Let $(x_k)_{k \in \mathbb{N}} \subset \mathbb{R}^n$ be a sequence, suppose that there exists $c \in [0,1)$ and $n_0 \in \mathbb{N}$ such that $ \vert \vert x_{k+1} - a \vert \vert \leq c \vert \vert x_k-a \vert \vert$, for every $k>k_0$. Show that $\lim x_k = a$.
I'm trying to show that $(x_k)$ is a Cauchy sequence, then it converges for some $b \in \mathbb{R}^n$. So, it is easy showing that $b=a$.
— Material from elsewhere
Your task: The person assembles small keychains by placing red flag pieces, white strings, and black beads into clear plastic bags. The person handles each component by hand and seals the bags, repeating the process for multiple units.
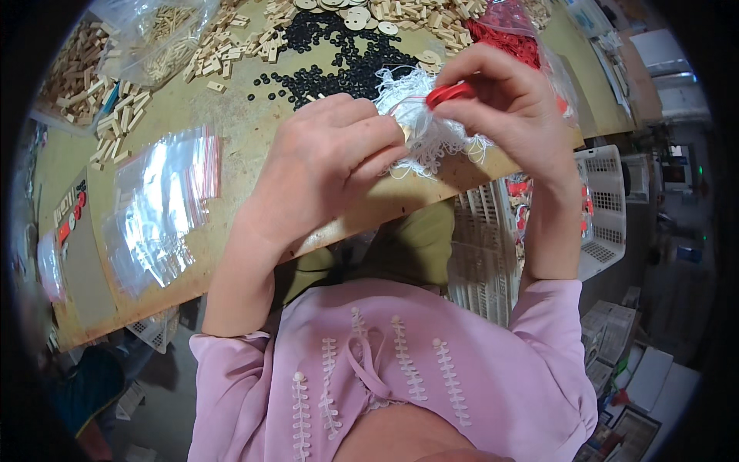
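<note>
My right hand (500, 104) pinches small red discs (449, 95) between thumb and fingers, above a heap of white string (431, 150). Facing it, my left hand (331, 154) is closed with its fingers curled, its back toward me. What looks like a clear zip bag (418, 122) with a thin red edge sits at its fingertips, the opening close to the red discs. Much of the bag is hard to make out against the white string. The left fingertips are mostly hidden.
Black rings (339, 58), wooden blocks (227, 46) and round wooden discs (356, 17) lie beyond my hands. Red pieces (504, 38) fill a bag at far right. Flat zip bags (158, 208) and a cardboard strip (86, 266) lie left. White baskets (604, 208) stand below the table edge.
</note>
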Available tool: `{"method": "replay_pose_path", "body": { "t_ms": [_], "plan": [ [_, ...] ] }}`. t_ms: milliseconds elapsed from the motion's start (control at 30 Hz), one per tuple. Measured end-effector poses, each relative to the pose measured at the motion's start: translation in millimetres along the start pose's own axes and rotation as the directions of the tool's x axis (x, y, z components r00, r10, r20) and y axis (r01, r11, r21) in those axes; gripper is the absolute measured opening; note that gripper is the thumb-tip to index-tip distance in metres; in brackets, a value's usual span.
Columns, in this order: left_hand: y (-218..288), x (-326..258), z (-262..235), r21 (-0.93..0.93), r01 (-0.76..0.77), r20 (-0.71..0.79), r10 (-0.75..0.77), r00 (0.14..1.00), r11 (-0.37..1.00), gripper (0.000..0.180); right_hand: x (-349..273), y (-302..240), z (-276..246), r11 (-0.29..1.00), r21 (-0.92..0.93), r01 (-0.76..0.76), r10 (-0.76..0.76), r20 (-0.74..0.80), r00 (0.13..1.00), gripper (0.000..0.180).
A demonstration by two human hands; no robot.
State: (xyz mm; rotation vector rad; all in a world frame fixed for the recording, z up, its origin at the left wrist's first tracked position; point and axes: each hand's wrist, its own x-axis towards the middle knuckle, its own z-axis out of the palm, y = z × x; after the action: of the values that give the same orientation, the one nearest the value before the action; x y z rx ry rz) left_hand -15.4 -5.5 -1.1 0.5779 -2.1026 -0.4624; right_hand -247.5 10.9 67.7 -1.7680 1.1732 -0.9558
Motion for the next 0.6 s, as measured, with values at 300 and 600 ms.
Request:
{"method": "replay_pose_path", "body": {
  "t_ms": [300,600],
  "plan": [
    [-8,0,3,-0.007,-0.089,0.032,0.089,0.996,0.996,0.012,-18,-4,4,0.913,-0.395,0.102,-0.124,-0.031,0.992,0.023],
    [2,0,-9,-0.179,0.095,-0.246,-0.138,0.959,0.979,0.004,-112,79,-114,0.920,-0.335,-0.206,-0.033,-0.588,0.808,0.011]
  ]
}}
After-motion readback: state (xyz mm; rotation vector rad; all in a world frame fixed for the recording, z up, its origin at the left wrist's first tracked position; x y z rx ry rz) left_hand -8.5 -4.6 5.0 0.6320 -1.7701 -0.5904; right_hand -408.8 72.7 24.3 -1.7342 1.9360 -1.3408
However, I couldn't show that it is a Cauchy sequence. I've tried to use the triangle inequality, but it didn't work. I don't know if it'll be usefull, but I got the inequality bellow:
$$\vert \vert x_{n+m} - x_n \vert \vert \leq (c^m +1) \vert \vert x_m - a \vert \vert, $$
for $m,n >k_0$, of course.
I'd appreciate if you could help me :)
Cauchy sequences are not the way I'd go.
Let $y_n = x_n - a$. Note that it suffices to prove $y_n \to 0$, as this implies $x_n = y_n + a \to 0 + a = a$.
Our relation states that $\|y_{n+1}\| \le c\|y_n\|$. By induction, we then get $$0 \le \|y_n\| \le c^n\|y_0\|.$$ But $c^n \|y_0\| \to 0 \|y_0\| = 0$, since $c \in [0, 1)$. Thus, by squeeze theorem, $y_n \to 0$, and hence $x_n \to a$.